Arizona Latinos leery of ballot delays
Two weeks after the election, the ballots are finally counted in Arizona. The delay — more than half a million were uncounted on Election Day — has left community organizers who registered a record number of Latino voters in Arizona reeling with frustration and suspicion.
A crush of hundreds of thousands of early mail-in ballots received a few days before Election Day is partly to blame for the delay, election officials said. For Instance, Maricopa County recorder's officials were inundated with 200,000 early mail-in ballots just on Election Day. Statewide, more than 600,000 ballots were left uncounted that day — out of about 2.2 million Arizona ballots cast during this year's election.
Still, Latino advocates and leaders remain suspicious and contend election officials should have been prepared for the onslaught. They said they still don't have a clear picture as to why counting took so long and said the delay feeds a perception of discrimination against Latino voters given Arizona's history of intentional voter suppression of minorities. For example, literacy tests were once used to keep Spanish-speakers and Navajos from voting.
“It creates this sense of illegitimacy,” said Rodolfo Espino, assistant professor of political science at Arizona State University. “It could be something really innocent going on here, or something really egregious going on here. Regardless, it's a problem that needs to be addressed.”
The major source of contention is with the 172,000 provisional ballots cast in this year's election. Most — 122,000 — originated from Maricopa County, the state's largest county and home to about half its population.
Provisional ballots are given to citizens who aren't listed in the election rolls at their polling place. Also, people who were sent a mail-in ballot but decided to vote in person had to use a provisional ballot. This is done to make sure the citizen isn't voting twice.
This year, Latino advocacy groups made a huge push to register Latinos in Maricopa County, enrolling 34,000 who had never voted before.
Many were registered as early mail-in voters.
Other groups also signed up thousands of eligible Latinos to become permanent early voters, meaning they would be sent a mail-in ballot automatically in each election. In 2008, 90,000 Latinos were on the early voting list.
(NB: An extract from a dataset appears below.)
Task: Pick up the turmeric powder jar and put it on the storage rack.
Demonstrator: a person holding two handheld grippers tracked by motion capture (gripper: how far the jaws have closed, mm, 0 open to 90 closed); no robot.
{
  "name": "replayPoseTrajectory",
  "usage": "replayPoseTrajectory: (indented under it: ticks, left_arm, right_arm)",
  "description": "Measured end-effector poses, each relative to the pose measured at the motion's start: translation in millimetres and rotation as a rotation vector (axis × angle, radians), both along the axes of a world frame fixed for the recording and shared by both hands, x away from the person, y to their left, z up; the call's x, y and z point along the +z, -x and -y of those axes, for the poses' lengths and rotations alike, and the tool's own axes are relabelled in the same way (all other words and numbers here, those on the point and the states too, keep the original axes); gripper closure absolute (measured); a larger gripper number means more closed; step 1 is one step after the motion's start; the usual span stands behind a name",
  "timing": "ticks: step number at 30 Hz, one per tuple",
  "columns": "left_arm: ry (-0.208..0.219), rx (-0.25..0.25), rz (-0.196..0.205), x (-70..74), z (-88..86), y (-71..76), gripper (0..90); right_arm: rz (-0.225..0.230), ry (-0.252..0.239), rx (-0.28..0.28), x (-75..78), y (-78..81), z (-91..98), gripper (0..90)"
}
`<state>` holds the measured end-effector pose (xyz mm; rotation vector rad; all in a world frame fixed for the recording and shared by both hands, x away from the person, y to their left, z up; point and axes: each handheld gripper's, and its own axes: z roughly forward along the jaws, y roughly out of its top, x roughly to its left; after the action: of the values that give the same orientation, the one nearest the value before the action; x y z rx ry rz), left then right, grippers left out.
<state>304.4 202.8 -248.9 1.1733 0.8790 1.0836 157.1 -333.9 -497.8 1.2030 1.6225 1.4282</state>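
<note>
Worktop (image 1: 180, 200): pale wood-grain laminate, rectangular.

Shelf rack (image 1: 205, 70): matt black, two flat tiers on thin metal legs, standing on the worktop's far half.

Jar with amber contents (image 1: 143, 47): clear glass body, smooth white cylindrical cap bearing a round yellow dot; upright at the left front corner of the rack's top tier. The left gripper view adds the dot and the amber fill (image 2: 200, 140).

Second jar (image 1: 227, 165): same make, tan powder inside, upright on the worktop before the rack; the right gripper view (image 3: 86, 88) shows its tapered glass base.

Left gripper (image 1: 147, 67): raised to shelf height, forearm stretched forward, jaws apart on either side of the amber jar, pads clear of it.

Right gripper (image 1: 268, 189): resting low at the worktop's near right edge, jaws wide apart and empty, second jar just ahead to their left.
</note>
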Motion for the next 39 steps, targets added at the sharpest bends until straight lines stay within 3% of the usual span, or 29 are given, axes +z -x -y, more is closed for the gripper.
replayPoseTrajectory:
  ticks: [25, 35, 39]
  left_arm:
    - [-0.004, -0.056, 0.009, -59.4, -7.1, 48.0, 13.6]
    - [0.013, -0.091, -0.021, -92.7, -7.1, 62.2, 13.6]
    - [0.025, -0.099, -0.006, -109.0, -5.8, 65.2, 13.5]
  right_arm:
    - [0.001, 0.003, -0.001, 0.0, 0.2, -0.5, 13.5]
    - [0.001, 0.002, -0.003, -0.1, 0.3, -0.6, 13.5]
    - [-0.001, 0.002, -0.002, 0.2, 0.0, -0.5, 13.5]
This year, it increased to a record 225,000, according to Francisco Heredia, state director for Mi Familia Vota in Arizona.
Now, Latino advocates wonder how many Latinos who received early mail-in ballots were forced to cast provisional ballots, which take longer to verify and tally. Specifically, they want to know how many provisional ballots were given out to voters in precincts in predominantly Latino neighborhoods.
While Secretary of State Ken Bennett said he had met with Latino advocates and planned to gather with other officials to re-evaluate the vote-counting system delays, he said that there was no indication that a certain demographic was treated differently at precincts.